Performance measurements with RDTSC

This article explain a method for comparing optimized functions and choosing the fastest one.

The scope of the method

This method is useful for measuring the tasks that are mostly computation-bounded, e.g. various calculations, cryptographic functions, fractal generation, some text-processing tasks, etc.
Your data should be located in L1 or L2 cache entirely. If you are measuring memcpy function for several megabytes of data, you should use a different method. Ditto for most image-processing functions and other memory-intensive tasks.
If your task involves reading or writing files, calling "heavy" API functions, you should use a different method.
This method is ideal if you have a simple function that is called very often, doesn't call any API functions, and operates on a small data set.

Using RDTSC instruction

The RDTSC instruction returns a 64-bit time stamp counter (TSC), which is increased on every clock cycle. It's the most precise counter available on x86 architecture.

MSVC++ 2005 compiler supports a handy __rdtsc intrinsic that returns the result in 64-bit variable.
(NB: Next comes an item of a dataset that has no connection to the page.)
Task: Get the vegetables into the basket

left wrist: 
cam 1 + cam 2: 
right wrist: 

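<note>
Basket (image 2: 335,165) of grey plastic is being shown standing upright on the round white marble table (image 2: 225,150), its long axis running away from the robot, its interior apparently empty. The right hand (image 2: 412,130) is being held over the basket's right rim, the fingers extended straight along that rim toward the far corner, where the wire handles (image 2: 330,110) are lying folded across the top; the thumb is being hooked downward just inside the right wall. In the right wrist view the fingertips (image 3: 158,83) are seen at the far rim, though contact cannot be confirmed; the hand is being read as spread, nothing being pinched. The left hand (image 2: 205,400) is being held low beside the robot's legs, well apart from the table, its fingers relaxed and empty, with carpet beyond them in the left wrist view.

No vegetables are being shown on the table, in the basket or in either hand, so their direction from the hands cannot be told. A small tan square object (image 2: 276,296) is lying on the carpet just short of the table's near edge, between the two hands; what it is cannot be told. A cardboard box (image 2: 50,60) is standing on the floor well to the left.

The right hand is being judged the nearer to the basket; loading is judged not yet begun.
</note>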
However, you should flush the instruction pipeline before using RDTSC, so you usually have to use inline assembly function shown below.

Serializing the instruction stream

RDTSC can be executed out-of-order, so you should flush the instruction pipeline to prevent the counter from stopping measurement before the code has actually finished executing.

unsigned __int64 inline GetRDTSC() {
   __asm {
      ; Flush the pipeline
      XOR eax, eax
      CPUID
      ; Get RDTSC counter in edx:eax
      RDTSC
   }
}

Dealing with context switches

Many people worry about context switches that may occur during the measurement. Context switches on Windows NT take several thousand clock cycles, so they might bias your results. The best way to avoid this problem is to arrange a small test case, so that your thread will be rarely interrupted.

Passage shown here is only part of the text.